Trigger warning: suicidal thoughts

From where I stand, the future looks nothing but daunting. It’s hard to remember the good at the end of such a terrible year. Each disappointment and struggle seems like a heavy stone in the backpack of life that I insist on carrying around.

The weight has pulled me off the podium I stood on at the start of the year and dragged me to where I teeter on the edge. Will I be just one more casualty of this year? It seems more appropriate to close my eyes for good when it’s still a terrible year, instead of souring a new one.

People are looking toward 2021 with hope, so much hope. All I feel is dread. Once the new year starts, my life has nothing left for me to do but to be tugged along with the passing of time. I have a degree, a license, a job, a life, and a home. I’ve lived so much life in these years, I don’t feel accomplished, I just feel old.

My friends are all moving on. They have their own lives. They have relationships, pets, children, homes, and triumphs. They look forward to adventures, to new beginnings, and to a future. Joy and love fill their lives with so much colour. I’m glad for them and envious at the same time.

I can’t feel the colour in my life anymore. I’ve learned how to avoid disappointment by avoiding expectations and hope. Each day is a consistent defeat in itself, why add to it? Food is bland, tea is lukewarm, sleep is fitful, and warm is never warm enough.

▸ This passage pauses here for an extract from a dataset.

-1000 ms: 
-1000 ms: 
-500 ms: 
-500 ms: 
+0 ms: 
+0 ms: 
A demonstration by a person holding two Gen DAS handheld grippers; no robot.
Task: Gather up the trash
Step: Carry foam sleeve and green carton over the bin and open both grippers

A bleak winter’s day with thin sun and glaring brightness is my reality. Nothing has colour and everything is too bright to be enjoyed. The trees are bare and the wind whistles enough to chill my bones. It is silent except for my trudging foot steps. I pass houses with warm light shining from festively decked windows and see smoke from what I imagine to be a warm fire inside. These houses are not for me. I have never been inside one, nor will I ever know the love and joy bottled within them.

My chest aches with the cold, the emptiness, and the loneliness. It is as familiar to me as my breath and the beat of my heart.

Despair.

Sorrow.

Hopelessness.

I used to long and now I find myself longing no more. I don’t want to find the energy to enjoy life. I’d rather fade away into this bleak winter’s day and never trouble the sunniness of a new year.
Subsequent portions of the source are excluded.